## Records excerpted from a collection
....
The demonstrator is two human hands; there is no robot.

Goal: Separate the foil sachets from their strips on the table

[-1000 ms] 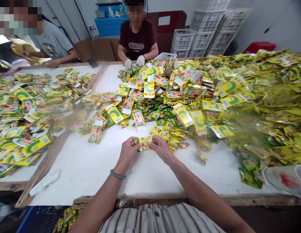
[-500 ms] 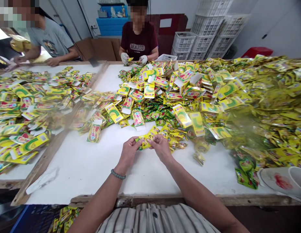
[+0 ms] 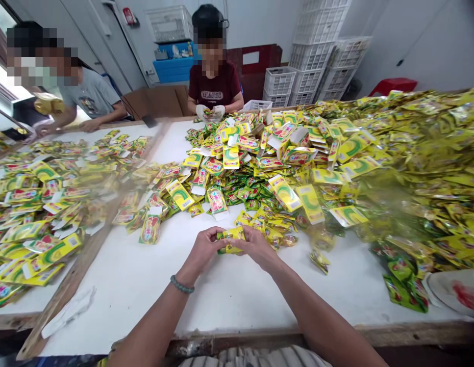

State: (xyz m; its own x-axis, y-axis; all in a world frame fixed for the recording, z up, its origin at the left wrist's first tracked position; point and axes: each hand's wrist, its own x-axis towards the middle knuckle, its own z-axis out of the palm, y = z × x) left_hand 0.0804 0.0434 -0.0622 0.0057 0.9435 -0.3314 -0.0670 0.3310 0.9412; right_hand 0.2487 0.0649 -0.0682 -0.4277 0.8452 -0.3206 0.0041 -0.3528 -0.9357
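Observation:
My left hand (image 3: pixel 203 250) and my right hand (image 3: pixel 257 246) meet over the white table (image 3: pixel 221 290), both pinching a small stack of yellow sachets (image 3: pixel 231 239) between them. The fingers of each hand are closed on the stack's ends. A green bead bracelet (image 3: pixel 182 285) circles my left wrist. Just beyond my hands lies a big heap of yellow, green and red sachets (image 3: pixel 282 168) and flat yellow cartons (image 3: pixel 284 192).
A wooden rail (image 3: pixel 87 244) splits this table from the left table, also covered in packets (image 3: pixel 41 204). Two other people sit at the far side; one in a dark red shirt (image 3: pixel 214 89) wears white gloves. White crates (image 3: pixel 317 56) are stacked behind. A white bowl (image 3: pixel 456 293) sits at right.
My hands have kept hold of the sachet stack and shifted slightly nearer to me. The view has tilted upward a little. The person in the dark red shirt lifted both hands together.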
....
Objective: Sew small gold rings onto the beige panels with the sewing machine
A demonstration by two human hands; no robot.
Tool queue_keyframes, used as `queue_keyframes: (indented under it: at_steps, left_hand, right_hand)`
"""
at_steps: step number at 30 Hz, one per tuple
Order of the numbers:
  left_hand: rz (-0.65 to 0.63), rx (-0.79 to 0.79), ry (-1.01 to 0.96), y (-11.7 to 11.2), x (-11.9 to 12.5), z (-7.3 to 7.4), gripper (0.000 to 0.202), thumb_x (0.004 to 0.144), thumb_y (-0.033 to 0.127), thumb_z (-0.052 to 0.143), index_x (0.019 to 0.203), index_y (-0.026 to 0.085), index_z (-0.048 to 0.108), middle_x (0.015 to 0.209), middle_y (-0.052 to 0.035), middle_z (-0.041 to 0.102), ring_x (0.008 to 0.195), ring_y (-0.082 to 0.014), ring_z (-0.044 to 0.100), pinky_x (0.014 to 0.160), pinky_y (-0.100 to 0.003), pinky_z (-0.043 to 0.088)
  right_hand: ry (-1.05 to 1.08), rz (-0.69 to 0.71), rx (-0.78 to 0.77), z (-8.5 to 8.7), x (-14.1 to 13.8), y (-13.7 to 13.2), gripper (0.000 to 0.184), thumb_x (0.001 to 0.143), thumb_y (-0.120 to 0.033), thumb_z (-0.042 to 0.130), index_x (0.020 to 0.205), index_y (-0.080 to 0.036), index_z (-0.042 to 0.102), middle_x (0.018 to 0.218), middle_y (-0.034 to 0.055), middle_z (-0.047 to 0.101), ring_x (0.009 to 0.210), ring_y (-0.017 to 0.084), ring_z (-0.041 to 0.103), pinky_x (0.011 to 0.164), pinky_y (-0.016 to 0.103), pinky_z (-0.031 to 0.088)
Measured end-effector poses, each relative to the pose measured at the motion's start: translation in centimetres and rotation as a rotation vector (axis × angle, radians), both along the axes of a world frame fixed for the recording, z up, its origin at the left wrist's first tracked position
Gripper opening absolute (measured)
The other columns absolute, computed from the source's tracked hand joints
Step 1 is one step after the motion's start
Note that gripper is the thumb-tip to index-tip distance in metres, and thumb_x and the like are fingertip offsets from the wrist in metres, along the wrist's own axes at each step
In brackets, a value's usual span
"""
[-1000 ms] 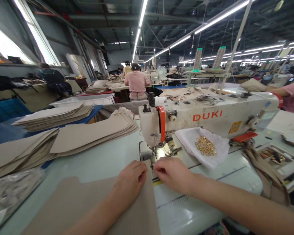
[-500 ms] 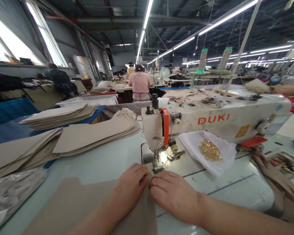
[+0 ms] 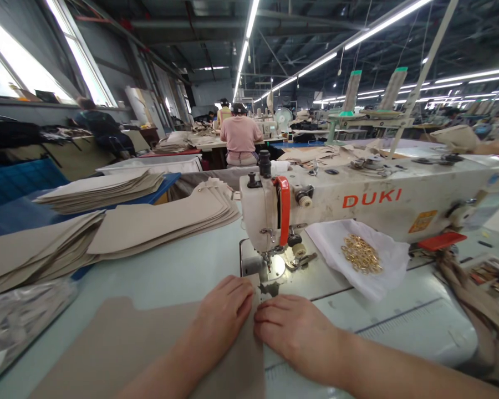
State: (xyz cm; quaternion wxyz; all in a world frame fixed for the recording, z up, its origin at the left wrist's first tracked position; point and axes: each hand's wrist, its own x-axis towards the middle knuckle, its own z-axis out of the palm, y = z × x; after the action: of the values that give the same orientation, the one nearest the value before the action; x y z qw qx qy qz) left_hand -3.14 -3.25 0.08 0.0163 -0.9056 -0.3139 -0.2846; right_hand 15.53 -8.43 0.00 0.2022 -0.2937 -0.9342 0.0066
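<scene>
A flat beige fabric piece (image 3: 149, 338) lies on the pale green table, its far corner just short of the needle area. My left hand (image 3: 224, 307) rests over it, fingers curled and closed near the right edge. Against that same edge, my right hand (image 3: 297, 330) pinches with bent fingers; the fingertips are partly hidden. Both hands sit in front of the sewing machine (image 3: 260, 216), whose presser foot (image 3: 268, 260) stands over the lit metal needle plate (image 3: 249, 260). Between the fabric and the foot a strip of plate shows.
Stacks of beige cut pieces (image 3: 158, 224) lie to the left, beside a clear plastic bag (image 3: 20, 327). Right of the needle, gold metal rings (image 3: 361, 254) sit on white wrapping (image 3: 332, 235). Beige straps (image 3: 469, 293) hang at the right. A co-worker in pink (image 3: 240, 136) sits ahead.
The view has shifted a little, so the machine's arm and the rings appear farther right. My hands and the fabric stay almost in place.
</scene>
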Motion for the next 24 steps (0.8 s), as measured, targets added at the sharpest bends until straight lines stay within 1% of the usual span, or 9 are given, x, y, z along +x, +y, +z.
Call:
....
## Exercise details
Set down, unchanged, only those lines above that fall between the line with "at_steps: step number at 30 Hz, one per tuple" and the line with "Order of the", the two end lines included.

## Problem solution
at_steps: step number at 30 Hz, one per tuple
Order of the numbers:

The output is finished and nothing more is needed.